I'm feeling better after I slept on it. To be honest the hit to my ego was pretty hard. And that was the bulk of it. I know logically the break up with OW was recent he's still not himself. There's still detox or withdrawal or whatever. I know logically A or no A he's going through something and I'm still, in his mind, the problem. But being shown not just told "I want us to bang and be best friends but I don't see any merit in this marriage" is just flabbergasting, and was a huge blow to all the self confidence I've been rebuilding. It really, really [censored] being nearly 37 and loving the hell out of someone who will go to extreme measures to not love you back. It has all that horrible desperation of having an unrequited love at 15 but the consequences here are so much bigger than a broken teenage heart. And it never ceases to amaze me that no matter how much you own yourself and let things roll off your back the person you love can say just a few words to you and make you feel so small.
We had no kids home Saturday and Sunday. Saturday we cuddled and had crazy no kids home sex. I'm sure that's what brought on his whole bringing up the apartment thing again just 4 days after asking to push it out. It's like he gets mad at himself if he lets himself get a little too close to me.

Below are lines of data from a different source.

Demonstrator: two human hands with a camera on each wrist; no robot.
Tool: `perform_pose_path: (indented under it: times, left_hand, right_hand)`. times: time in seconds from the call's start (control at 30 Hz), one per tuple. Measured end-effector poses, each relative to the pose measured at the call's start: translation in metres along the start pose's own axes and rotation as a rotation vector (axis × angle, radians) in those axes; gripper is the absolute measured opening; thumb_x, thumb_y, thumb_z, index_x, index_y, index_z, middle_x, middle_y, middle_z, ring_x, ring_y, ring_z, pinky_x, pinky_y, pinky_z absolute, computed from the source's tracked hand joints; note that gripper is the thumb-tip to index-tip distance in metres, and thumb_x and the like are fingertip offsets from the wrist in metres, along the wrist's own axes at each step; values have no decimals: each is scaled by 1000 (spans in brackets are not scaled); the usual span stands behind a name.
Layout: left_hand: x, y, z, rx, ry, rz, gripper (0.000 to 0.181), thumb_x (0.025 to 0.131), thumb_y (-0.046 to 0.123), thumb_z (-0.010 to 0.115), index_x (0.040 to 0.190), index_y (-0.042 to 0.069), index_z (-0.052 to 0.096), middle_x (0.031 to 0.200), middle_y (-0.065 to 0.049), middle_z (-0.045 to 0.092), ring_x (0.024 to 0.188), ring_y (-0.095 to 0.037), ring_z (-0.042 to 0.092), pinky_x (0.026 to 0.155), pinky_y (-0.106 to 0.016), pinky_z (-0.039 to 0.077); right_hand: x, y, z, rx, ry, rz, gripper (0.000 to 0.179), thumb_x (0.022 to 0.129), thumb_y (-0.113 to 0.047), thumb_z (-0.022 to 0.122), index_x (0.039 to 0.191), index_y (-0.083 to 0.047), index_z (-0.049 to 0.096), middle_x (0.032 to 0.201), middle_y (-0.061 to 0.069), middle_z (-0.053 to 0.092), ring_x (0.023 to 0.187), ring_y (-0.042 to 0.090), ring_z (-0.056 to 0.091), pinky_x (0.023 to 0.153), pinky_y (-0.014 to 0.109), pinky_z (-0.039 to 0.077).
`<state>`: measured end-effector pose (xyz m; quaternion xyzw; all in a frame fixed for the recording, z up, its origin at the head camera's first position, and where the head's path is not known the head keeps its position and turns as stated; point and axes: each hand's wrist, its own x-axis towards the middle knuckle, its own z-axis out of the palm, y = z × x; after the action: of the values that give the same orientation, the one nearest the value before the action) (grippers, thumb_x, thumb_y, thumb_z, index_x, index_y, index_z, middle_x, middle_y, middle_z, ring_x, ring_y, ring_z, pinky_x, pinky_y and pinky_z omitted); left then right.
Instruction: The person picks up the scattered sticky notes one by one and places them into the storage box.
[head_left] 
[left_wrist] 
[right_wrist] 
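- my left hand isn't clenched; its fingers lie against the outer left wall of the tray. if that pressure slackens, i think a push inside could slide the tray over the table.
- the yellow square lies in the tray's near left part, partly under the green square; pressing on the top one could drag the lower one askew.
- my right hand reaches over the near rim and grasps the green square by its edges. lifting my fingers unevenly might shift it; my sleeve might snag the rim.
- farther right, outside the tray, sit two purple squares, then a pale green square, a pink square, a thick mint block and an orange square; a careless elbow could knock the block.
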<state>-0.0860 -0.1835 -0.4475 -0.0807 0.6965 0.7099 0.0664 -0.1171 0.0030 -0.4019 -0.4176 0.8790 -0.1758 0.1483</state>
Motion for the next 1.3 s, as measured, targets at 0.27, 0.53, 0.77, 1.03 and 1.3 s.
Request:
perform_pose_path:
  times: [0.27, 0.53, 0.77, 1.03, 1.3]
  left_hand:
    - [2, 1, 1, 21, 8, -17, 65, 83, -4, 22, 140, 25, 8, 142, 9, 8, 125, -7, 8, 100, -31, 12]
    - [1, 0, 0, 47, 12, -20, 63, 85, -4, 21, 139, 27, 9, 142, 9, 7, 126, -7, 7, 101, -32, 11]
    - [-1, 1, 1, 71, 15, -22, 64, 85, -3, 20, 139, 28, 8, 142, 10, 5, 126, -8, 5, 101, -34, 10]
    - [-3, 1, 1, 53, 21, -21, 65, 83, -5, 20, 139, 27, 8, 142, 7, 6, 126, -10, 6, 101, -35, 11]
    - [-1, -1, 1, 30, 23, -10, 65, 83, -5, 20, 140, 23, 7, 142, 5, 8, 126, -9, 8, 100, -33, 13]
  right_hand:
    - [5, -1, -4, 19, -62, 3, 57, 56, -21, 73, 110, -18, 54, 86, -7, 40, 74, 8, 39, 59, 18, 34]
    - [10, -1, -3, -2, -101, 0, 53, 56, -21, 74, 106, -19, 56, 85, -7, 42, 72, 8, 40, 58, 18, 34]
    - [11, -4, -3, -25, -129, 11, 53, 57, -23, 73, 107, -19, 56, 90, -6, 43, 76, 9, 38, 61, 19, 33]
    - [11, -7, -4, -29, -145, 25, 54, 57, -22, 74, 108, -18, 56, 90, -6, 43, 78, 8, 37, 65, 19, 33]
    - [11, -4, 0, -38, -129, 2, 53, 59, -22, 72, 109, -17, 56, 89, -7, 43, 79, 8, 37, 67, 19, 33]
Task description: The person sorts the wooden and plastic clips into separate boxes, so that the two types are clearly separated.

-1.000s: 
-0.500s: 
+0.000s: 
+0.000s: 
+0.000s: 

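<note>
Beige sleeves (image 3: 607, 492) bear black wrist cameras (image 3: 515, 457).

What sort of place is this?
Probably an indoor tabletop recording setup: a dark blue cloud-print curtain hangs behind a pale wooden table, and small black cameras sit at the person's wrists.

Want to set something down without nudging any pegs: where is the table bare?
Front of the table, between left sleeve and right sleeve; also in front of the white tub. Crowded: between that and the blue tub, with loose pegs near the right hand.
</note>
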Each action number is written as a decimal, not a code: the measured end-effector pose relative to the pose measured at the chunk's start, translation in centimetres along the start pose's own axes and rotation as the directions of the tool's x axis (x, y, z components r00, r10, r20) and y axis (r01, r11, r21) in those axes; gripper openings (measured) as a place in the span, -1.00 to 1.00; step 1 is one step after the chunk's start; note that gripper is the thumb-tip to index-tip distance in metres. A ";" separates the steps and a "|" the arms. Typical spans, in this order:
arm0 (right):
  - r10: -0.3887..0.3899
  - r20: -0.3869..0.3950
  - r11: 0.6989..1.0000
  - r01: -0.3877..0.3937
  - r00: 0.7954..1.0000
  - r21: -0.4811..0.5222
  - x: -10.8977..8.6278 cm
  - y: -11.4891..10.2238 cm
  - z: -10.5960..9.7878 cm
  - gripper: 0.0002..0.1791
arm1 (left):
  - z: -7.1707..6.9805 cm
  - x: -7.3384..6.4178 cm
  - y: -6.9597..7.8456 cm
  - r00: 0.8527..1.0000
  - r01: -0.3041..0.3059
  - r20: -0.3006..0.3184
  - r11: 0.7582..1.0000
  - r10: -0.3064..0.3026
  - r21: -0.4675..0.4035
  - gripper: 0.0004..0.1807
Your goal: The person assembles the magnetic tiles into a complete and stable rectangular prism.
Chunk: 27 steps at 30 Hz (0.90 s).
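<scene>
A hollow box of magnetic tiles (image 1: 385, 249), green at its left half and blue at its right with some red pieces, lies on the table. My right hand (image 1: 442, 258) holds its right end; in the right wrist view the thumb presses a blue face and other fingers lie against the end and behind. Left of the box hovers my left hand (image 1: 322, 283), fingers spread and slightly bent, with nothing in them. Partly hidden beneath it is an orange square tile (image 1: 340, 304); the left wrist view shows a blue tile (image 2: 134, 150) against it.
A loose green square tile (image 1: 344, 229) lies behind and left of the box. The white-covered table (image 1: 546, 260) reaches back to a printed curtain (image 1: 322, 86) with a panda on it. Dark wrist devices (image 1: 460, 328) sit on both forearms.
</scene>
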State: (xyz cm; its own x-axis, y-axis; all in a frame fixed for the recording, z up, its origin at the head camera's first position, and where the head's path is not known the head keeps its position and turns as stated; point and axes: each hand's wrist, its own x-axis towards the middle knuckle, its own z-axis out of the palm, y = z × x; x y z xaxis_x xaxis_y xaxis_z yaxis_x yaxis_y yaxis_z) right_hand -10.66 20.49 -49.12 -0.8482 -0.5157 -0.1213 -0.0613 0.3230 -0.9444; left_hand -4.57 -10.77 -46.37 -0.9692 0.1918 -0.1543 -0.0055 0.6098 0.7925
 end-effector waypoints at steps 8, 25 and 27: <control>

I'm still very willing to let him go. The push pull is exhausting. Hiding the way I feel and being careful about what I say 24/7 is exhausting. I can't keep feeling exhausted forever. I guess I just let my hopes get up a little too high that maybe I'd get lucky and he'd keep pushing the move out date until he made up his mind and that would get us to June. And in either case, put the girls in a better position for the transition. It was just a reminder I guess that I can't control anything here.
He is running. And he's going to keep running. I just need to accept that he may never stop and turn around and look back, and there's not a single thing I can do if that's the path he's going to take. I need to accept that my fantasy of us coming out on the other side of this together is far narrower possibility than I let myself believe before. And I really need to accept that no matter how much I love him, some day, I'll get over him even it it wasn't as easily as he got over me.